Na rynku inwestycyjnym trwa więc wielki wyścig zbrojeń. Firmy nie-HFT starają się umieszczać swoje serwery jak najbliżej serwerów giełdowych (by skrócić czas przesyłu zleceń i realizacji transakcji). Ale to chyba nie wystarcza, bo w lutym 2016 roku firma inwestycyjna Renaissance Technologies złożyła w amerykańskim urzędzie patentowym wniosek dotyczący urządzenia opartego na atomowych zegarach, o czym szeroko pisała prasa ekonomiczna.

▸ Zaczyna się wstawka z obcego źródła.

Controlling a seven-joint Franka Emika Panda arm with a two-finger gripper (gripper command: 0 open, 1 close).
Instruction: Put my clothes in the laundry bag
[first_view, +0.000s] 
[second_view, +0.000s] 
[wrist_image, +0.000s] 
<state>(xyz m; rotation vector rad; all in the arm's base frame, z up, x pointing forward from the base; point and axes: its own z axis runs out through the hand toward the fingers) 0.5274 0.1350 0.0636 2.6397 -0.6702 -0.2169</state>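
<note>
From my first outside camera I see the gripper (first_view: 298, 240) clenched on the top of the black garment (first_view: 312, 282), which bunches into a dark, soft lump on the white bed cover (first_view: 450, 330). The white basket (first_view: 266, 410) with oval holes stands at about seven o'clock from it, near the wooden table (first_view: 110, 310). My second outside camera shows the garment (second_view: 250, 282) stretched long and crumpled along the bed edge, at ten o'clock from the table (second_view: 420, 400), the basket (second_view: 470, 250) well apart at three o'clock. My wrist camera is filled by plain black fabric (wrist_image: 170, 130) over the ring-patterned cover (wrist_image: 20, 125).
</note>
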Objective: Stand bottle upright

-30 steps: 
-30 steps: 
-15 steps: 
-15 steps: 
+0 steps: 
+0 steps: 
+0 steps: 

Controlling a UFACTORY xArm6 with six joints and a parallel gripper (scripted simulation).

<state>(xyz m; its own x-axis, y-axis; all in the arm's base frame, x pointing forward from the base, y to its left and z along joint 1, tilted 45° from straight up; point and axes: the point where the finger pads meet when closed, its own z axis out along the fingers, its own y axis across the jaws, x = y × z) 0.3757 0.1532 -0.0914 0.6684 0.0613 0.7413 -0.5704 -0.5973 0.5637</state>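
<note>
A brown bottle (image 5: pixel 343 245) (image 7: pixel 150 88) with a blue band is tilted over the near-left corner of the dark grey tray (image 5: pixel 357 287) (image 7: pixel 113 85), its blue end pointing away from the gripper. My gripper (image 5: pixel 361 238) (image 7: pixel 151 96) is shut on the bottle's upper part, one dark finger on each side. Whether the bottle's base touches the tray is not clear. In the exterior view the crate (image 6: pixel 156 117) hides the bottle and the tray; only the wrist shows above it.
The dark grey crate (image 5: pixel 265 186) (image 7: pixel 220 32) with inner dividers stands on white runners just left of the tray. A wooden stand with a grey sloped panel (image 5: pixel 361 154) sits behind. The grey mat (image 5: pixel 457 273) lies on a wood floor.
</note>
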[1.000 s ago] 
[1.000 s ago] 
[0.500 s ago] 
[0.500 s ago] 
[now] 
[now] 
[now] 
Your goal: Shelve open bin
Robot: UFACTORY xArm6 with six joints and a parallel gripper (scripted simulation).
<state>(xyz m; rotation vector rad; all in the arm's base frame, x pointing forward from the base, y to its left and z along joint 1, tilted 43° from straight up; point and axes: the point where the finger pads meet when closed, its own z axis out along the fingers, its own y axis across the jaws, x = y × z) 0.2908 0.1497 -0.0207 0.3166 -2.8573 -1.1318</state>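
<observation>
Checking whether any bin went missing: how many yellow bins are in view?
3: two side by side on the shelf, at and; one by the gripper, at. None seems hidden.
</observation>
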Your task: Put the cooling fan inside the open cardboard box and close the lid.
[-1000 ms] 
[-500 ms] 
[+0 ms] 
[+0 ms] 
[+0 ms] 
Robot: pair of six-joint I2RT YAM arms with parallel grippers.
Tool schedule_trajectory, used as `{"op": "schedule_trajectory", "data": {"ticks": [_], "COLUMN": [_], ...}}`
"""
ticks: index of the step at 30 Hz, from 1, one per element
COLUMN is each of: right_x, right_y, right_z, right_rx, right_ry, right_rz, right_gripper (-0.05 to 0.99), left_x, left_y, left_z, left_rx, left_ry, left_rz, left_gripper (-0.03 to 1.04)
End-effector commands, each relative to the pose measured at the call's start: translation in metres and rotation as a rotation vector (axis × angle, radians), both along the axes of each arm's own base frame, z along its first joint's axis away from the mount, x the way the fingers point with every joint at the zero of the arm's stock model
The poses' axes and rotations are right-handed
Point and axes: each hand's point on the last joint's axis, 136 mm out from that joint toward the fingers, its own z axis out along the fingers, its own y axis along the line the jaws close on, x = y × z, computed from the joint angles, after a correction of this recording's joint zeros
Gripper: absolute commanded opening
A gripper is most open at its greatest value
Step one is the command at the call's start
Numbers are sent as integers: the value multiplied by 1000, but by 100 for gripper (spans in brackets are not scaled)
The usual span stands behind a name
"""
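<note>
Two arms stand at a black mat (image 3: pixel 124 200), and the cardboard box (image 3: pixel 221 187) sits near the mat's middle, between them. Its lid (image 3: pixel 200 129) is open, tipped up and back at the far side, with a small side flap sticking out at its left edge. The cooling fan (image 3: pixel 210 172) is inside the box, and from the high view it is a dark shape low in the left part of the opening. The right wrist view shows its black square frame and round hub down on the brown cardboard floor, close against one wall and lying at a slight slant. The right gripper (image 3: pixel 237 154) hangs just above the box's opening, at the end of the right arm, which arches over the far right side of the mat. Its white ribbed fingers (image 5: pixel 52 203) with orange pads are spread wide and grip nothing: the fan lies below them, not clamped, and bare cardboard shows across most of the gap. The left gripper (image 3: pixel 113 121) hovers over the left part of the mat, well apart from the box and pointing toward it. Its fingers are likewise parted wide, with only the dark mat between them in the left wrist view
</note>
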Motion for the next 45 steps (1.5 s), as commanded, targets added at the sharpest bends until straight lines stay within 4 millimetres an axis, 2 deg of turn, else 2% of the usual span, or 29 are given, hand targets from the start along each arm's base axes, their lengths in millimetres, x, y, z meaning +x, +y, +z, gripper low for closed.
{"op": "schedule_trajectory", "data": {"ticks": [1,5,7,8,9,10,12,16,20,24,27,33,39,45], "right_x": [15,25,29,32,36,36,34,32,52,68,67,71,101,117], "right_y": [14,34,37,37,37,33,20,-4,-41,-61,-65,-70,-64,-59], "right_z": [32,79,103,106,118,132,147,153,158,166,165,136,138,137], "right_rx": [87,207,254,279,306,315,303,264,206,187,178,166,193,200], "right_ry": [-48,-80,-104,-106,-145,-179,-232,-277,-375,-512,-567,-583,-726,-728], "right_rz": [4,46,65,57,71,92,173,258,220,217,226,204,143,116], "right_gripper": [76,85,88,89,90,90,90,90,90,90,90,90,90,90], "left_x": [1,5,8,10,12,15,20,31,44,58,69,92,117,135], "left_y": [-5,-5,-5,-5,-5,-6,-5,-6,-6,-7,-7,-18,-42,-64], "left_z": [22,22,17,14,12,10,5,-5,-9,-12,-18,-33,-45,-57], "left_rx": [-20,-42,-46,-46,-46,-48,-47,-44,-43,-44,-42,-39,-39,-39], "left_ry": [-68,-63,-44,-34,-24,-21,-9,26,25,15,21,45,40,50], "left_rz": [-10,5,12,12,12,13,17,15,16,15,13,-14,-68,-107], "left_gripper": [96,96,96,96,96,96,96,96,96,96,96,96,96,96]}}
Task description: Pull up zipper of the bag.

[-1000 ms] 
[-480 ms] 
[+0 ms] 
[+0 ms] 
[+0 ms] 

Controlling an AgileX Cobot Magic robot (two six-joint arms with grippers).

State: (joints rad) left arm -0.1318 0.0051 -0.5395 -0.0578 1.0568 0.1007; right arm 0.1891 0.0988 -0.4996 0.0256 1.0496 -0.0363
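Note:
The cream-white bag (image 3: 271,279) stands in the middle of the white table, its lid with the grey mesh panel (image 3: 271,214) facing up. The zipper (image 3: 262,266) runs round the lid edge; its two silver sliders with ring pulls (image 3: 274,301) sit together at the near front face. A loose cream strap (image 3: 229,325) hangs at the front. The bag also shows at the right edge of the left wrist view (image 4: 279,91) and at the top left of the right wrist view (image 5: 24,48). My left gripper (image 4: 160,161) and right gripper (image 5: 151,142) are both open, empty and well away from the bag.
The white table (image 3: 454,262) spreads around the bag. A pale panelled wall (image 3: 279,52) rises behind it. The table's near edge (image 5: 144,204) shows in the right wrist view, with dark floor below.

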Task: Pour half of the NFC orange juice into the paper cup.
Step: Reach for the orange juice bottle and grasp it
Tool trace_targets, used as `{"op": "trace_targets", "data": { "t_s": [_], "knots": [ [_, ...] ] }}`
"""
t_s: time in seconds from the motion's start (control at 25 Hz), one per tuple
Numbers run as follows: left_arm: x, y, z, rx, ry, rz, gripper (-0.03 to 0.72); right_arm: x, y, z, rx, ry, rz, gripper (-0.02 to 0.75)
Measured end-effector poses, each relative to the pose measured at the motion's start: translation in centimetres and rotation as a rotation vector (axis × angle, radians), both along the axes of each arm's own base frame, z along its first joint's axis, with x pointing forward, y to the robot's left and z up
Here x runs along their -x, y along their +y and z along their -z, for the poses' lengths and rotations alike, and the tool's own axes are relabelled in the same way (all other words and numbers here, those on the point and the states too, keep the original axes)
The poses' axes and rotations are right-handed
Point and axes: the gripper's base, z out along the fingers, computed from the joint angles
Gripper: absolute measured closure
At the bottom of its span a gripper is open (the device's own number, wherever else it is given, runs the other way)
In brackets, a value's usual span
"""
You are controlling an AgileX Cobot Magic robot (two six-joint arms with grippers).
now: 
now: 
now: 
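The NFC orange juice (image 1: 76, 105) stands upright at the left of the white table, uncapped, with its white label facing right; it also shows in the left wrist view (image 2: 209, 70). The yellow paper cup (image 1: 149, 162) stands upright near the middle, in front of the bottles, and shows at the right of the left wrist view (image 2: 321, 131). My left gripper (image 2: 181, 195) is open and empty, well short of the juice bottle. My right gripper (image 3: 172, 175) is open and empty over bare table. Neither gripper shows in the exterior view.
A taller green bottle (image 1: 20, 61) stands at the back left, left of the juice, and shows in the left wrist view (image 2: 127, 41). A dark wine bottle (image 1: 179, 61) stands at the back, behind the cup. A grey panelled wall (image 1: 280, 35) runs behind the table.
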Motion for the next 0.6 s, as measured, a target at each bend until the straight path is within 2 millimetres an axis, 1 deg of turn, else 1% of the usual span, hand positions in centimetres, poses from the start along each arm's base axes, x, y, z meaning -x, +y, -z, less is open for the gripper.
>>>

Nieznane są szczegóły tej konstrukcji, ale władze firmy mówią otwarcie: to będzie broń, która pomoże inwestorom długoterminowym w walce z traderami HFT.

Warto zauważyć, że funkcjonowanie firm HFT w wielu krajach wciąż nie jest w żaden sposób uregulowane. Zaczęły już pojawiać się głosy ostrzegające przed przeregulowaniem tego rynku, które mogłoby przynieść więcej szkody niż pożytku.